By Xin Zhiming | China Daily | Updated: 2016-11-18 07:59

According to media reports, many university students use their own nude photos as collateral to borrow money from online lenders, which shows that part of the online lending market remains unregulated. Therefore, regulatory forces should renew their efforts to cleanse the market.

Online lending companies should be more strictly regulated not only because they have covertly lent money to college students, but also because many of them have used irregular and illegal means to make profits. For example, some reports say many online lending companies charge interest rates that are many times the normal rate of banks. In other words, they have engaged in illegal financial operation, or usury, which is a crime.

China allows non-banking private lending among individuals, but the interest rate should not be higher than four times the benchmark lending rate of banks. Chinese banks' benchmark one-year lending rate today is slightly more than 4 percent, but media reports say the rates charged by online platforms are often more than 30 percent a year. Such a high interest rate, plus various other charges and fees, ultimately become an unbearable financial burden for reckless students who borrow without due consideration.

Another problem with China's online lending platforms is their low threshold for loans for college students. In many cases, applicants only need to provide their ID and contact details of their families to get a loan approved. By offering an easy application procedure, those online lending companies essentially coax students to borrow, a practice that is in stark contrast to the prudent operation of regular banks. And after the students run out of means to get the money to repay the loans, the companies come down on them like mafia, which also often breaches the law.

Obviously, such lending activities are illegal, and the regulatory authorities have failed to act promptly and forcefully, which has led to more tragedies.

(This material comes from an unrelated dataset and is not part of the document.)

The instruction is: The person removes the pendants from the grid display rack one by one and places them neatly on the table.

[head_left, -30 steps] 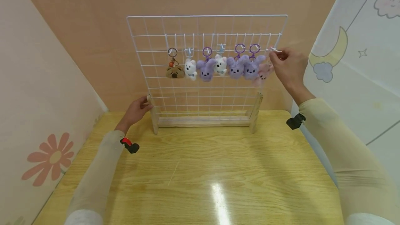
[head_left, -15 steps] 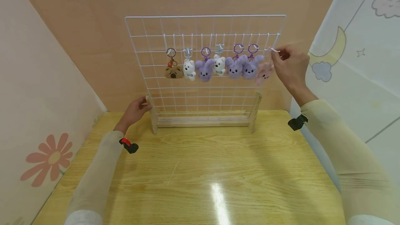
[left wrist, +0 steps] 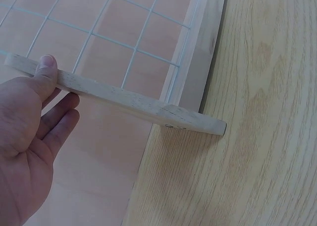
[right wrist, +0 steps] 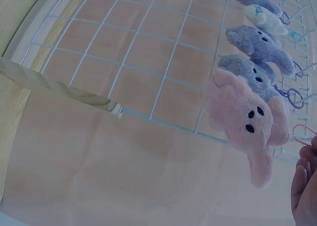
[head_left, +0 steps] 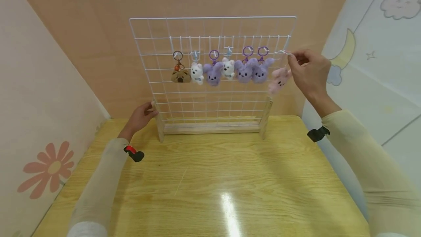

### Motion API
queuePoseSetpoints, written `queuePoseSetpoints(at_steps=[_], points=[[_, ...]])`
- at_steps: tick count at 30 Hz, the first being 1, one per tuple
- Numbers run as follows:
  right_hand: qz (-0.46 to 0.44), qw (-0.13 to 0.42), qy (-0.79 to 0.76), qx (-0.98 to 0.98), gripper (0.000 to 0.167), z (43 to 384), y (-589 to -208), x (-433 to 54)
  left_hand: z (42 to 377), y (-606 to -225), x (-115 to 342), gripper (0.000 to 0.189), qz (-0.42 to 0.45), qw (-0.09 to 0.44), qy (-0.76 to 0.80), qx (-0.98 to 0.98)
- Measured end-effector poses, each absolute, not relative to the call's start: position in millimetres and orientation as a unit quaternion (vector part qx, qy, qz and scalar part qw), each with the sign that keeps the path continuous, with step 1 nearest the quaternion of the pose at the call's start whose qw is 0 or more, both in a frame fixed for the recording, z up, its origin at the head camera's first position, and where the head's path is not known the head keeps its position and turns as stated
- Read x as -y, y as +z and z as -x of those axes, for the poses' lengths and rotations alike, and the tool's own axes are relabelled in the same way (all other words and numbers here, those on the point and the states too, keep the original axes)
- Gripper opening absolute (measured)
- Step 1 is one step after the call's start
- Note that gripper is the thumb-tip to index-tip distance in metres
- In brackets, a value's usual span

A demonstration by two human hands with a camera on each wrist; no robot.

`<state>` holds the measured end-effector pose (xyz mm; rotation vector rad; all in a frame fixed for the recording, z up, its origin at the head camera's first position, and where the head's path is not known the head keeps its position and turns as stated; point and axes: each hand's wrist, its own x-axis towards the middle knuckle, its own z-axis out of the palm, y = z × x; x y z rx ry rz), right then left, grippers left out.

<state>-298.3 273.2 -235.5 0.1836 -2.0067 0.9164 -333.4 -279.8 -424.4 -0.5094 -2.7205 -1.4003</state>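
Observation:
My right hand (head_left: 310, 70) is at the upper right of the white wire grid rack (head_left: 210, 92), pinching the pink bead chain (right wrist: 303, 133) of a pink plush bunny keychain (head_left: 280, 79). The bunny dangles tilted beside the rightmost white hook (head_left: 279, 51); the fingertips are partly cut off in the right wrist view. My left hand (head_left: 139, 118) grips the rack's left wooden post (left wrist: 124, 99), thumb on one side and fingers on the other. Hanging on hooks to the left are several purple bunny keychains (head_left: 261, 71), two white bear keychains (head_left: 197, 73) and a brown plush keychain (head_left: 181, 76).
The rack stands on a wood-grain table (head_left: 204, 178) near its back edge, joined at the bottom by a wooden bar (head_left: 210, 129). Behind it is a tan backdrop (head_left: 98, 46). Printed white walls rise on both sides, the right wall (head_left: 371, 94) close to the right arm.
My right hand has drawn the pink bunny rightward, opening a gap from the purple bunny next to it. My left hand stays on the post. The whole view has shifted slightly.

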Motion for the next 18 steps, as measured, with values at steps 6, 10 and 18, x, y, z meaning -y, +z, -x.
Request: queuePoseSetpoints(at_steps=[6,10,18], points=[[-0.079,0.455,0.373,0.805,0.024,290.7,-233.4,-272.6,318.1,-404.1,270.1,0.053,0.17,0.011,-0.456,0.874],[-0.084,0.455,0.372,0.805,0.024,284.5,-234.1,-273.4,314.1,-399.4,267.1,0.052,0.174,0.012,-0.453,0.874],[-0.091,0.442,0.364,0.814,0.028,266.2,-241.7,-276.9,332.6,-424.3,279.4,0.056,0.174,0.025,-0.442,0.88]])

Students who have recklessly borrowed through those platforms certainly should be responsible for their actions. But regulators should not sit idle to allow the situation to worsen. If the banking and public security departments had more closely monitored the industry and severely punished those involved in usury and other illegal activities after the Henan student committed suicide in March, the Guangxi student might still be living and the female sophomore would not have used her nude photos as collateral to take a loan.